### What this task involves
Your answer must contain each line of the listing in which "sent" appears, copied in full.

### Source material

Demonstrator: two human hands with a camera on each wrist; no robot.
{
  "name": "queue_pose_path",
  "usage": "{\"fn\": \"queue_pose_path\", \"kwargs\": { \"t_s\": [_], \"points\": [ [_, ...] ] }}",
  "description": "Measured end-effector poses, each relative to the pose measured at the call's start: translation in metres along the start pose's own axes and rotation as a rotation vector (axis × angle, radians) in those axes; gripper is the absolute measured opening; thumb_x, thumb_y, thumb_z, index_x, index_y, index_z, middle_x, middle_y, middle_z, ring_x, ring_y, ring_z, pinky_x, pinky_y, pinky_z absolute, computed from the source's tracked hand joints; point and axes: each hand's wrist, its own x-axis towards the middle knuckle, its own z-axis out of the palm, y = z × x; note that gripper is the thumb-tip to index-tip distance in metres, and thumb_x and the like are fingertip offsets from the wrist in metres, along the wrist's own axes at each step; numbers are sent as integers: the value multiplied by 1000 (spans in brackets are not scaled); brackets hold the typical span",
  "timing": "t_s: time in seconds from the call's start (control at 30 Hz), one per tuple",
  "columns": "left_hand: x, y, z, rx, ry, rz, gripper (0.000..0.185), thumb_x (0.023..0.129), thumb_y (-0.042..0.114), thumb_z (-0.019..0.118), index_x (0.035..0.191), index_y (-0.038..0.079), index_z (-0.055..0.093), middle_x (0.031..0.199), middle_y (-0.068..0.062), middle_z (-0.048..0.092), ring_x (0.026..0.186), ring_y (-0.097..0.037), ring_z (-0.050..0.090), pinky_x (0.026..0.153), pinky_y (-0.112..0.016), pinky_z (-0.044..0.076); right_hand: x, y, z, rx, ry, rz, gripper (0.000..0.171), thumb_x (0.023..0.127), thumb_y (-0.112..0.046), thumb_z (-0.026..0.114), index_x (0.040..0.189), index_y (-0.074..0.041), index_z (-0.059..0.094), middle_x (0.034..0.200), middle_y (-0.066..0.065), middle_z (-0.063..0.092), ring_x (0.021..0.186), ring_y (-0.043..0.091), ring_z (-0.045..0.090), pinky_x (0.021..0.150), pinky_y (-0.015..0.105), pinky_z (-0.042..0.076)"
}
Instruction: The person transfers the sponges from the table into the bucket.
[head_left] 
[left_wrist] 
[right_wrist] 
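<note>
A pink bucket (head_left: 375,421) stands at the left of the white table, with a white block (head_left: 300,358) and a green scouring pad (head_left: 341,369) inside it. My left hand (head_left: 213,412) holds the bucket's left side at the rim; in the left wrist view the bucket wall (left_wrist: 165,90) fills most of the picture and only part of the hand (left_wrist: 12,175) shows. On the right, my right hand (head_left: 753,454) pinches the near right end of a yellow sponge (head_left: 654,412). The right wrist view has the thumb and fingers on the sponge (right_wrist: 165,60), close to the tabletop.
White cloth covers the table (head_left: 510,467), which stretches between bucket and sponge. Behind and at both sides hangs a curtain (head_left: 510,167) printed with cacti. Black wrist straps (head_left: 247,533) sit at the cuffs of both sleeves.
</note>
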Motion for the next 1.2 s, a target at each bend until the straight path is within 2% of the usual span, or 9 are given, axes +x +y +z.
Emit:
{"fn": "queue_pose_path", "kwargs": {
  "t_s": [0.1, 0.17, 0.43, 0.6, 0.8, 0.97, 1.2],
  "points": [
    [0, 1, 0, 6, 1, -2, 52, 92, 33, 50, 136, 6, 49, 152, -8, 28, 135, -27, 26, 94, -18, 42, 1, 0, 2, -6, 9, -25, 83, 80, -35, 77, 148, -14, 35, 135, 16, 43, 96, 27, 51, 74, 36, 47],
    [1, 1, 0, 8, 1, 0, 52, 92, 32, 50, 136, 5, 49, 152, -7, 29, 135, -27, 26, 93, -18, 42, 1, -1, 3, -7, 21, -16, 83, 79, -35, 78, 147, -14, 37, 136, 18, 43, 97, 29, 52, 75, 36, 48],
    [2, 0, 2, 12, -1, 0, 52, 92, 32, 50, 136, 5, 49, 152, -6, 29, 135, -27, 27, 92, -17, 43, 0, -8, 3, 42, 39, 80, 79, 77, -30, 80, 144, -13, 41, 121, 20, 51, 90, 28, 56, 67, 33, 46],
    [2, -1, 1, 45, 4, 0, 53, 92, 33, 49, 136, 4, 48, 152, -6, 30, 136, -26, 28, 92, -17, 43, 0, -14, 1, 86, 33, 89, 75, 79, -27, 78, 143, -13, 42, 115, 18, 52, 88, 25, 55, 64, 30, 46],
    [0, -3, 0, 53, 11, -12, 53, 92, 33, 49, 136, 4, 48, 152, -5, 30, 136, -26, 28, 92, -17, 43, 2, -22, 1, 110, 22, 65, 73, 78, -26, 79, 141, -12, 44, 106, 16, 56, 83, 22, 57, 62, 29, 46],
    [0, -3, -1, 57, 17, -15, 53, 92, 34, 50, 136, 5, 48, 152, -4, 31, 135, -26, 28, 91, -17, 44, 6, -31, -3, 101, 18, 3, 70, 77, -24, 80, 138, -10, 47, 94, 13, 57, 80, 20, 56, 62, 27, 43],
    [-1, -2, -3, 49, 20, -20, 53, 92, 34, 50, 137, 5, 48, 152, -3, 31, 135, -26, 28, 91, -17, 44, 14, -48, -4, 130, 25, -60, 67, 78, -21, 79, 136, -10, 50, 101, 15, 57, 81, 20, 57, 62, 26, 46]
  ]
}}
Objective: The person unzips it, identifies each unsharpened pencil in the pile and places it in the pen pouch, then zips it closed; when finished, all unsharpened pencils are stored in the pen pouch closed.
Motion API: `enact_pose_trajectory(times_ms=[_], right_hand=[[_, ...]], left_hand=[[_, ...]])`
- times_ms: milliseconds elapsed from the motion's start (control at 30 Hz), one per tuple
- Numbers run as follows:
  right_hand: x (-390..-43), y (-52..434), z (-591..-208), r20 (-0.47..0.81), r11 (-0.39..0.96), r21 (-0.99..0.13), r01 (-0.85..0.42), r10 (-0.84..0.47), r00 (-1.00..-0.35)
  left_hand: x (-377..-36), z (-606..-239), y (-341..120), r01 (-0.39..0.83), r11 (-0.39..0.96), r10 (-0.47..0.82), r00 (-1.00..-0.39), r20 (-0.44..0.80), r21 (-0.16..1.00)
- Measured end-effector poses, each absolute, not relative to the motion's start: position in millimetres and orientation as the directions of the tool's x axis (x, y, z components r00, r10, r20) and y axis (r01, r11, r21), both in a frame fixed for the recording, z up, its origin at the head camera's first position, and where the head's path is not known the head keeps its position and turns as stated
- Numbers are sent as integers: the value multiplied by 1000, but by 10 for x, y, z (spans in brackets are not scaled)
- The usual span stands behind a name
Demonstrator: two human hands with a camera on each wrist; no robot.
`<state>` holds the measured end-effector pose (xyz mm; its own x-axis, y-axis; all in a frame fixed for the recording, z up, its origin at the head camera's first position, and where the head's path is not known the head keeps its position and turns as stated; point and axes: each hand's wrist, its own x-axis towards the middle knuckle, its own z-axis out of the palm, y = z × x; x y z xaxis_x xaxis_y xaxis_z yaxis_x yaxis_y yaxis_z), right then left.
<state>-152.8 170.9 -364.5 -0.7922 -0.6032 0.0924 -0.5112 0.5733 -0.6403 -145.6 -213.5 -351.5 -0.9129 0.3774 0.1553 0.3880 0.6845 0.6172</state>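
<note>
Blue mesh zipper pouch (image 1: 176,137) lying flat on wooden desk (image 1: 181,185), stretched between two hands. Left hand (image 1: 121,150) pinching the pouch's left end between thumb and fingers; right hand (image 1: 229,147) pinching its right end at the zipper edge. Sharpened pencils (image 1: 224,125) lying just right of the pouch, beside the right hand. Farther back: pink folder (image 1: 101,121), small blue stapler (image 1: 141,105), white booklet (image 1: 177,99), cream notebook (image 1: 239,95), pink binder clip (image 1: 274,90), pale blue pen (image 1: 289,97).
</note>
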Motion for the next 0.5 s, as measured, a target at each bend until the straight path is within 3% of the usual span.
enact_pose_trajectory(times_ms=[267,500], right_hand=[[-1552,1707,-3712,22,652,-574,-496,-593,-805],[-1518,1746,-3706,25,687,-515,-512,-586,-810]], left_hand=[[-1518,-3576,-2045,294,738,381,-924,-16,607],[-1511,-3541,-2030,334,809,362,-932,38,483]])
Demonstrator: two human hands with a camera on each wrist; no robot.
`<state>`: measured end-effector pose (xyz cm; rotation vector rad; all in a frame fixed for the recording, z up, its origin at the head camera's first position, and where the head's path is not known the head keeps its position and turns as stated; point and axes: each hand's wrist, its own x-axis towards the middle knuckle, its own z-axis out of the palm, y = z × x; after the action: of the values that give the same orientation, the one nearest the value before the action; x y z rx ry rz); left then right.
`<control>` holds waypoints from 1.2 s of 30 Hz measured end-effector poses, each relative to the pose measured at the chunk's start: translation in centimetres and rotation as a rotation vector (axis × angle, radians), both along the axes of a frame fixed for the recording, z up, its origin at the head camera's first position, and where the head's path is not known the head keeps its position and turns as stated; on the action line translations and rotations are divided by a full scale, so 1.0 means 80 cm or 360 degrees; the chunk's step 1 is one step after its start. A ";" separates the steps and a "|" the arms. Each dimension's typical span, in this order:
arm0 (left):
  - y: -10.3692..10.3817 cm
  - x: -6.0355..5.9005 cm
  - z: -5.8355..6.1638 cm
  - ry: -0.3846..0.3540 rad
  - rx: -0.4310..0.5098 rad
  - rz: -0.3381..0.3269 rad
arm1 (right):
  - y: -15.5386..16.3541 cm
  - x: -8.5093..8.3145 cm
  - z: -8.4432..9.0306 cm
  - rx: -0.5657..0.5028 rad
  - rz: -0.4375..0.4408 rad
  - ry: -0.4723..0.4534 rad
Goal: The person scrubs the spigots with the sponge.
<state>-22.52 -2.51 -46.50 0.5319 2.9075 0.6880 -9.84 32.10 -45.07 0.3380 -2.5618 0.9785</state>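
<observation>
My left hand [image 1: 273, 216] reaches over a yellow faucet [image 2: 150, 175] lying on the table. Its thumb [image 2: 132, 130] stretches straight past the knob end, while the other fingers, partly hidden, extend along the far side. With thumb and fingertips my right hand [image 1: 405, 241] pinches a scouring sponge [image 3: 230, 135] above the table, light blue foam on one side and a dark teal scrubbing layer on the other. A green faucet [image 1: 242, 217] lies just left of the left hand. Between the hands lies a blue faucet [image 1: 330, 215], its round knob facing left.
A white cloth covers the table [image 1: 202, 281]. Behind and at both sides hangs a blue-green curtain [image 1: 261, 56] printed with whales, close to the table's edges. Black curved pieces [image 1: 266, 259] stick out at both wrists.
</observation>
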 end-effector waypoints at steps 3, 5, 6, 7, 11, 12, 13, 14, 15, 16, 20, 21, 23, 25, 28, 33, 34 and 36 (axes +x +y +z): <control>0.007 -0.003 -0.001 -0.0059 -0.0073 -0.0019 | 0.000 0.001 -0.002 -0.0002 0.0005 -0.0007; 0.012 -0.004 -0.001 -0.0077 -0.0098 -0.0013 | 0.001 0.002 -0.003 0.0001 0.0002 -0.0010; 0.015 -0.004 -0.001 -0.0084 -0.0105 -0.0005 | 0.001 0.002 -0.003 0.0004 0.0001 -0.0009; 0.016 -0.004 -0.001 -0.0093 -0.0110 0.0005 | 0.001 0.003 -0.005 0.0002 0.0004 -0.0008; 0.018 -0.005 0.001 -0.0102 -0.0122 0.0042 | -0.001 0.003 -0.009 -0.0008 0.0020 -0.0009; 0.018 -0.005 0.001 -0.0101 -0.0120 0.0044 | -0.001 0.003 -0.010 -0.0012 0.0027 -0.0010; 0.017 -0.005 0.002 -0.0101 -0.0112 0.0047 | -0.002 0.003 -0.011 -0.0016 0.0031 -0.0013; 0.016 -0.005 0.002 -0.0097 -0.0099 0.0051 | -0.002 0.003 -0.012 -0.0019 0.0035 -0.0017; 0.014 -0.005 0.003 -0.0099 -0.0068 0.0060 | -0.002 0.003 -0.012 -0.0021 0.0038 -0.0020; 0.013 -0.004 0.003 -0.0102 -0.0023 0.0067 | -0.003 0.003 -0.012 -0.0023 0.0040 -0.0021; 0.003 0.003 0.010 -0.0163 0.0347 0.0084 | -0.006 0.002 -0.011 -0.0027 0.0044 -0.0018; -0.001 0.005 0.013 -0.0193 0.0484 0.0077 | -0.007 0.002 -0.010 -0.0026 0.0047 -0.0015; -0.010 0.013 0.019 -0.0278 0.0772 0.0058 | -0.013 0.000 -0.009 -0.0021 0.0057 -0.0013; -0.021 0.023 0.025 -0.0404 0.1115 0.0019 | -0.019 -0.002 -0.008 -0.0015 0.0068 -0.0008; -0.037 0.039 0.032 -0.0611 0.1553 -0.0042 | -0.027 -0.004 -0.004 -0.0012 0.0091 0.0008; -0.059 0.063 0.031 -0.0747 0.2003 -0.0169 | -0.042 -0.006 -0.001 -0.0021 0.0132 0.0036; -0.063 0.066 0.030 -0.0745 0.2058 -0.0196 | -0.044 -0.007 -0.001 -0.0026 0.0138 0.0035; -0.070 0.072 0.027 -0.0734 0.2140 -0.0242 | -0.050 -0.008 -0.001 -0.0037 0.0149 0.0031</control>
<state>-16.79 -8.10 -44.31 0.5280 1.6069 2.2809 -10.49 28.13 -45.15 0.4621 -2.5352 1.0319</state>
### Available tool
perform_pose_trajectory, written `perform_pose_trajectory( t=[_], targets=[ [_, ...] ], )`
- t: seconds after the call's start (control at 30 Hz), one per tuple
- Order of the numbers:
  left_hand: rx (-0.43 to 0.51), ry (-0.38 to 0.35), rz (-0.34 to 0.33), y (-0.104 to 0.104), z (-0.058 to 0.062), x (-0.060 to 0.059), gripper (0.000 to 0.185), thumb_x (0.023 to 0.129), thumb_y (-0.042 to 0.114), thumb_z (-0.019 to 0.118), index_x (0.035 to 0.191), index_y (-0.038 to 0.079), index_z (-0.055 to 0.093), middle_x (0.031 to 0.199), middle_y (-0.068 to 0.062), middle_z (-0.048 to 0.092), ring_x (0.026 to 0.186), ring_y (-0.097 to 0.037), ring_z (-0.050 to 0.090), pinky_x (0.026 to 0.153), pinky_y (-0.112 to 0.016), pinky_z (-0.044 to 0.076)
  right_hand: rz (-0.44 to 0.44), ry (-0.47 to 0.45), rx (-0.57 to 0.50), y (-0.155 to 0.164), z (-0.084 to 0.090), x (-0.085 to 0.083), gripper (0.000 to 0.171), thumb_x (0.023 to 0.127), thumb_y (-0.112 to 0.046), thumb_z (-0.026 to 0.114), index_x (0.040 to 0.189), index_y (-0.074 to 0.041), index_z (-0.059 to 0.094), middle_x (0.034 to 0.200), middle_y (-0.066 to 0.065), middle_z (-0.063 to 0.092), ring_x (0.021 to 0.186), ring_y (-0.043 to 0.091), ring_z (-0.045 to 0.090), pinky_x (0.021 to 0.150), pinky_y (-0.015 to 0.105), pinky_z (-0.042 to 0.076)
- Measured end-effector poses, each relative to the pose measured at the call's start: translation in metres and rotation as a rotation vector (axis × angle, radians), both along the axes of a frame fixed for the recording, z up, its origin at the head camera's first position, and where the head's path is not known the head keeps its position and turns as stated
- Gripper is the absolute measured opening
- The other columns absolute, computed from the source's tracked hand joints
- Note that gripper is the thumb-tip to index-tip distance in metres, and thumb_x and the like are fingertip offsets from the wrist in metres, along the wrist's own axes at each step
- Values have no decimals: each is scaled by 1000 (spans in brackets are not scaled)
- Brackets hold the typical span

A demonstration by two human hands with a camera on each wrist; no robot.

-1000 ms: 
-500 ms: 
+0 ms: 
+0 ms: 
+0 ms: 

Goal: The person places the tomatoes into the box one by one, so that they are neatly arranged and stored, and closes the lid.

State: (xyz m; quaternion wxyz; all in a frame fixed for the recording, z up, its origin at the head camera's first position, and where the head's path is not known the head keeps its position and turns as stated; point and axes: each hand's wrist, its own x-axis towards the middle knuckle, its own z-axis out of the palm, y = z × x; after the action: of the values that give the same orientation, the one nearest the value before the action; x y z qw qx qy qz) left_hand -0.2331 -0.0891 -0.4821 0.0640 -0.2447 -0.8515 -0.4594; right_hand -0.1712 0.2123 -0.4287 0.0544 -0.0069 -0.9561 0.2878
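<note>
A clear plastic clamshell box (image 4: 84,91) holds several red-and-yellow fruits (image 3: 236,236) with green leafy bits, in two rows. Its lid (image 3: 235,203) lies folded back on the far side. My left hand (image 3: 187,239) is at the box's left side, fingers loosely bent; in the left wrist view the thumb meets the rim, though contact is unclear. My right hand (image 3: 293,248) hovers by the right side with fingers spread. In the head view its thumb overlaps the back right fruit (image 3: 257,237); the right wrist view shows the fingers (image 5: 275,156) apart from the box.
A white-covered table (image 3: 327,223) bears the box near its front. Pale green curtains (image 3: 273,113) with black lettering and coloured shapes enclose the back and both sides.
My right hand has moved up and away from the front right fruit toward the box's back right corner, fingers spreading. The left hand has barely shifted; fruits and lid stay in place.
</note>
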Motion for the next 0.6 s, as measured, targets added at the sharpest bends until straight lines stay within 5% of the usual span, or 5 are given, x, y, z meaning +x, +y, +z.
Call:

### Solution
  "description": "Measured end-effector poses, each relative to the pose measured at the call's start: translation in metres along the start pose's own axes and rotation as a rotation vector (axis × angle, radians) in those axes; gripper is the absolute measured opening; thumb_x, thumb_y, thumb_z, index_x, index_y, index_z, middle_x, middle_y, middle_z, ring_x, ring_y, ring_z, pinky_x, pinky_y, pinky_z absolute, computed from the source's tracked hand joints; point and axes: each hand's wrist, its own x-axis towards the middle knuckle, its own z-axis out of the palm, y = z × x; note that gripper is the thumb-tip to index-tip distance in metres, and thumb_x and the like are fingertip offsets from the wrist in metres, along the wrist's own axes at each step; numbers are sent as integers: the value multiplied by 1000 (spans in brackets are not scaled); brackets hold the typical span",
- Numbers are sent as integers: the value multiplied by 1000, but by 10 for x, y, z (spans in brackets are not scaled)

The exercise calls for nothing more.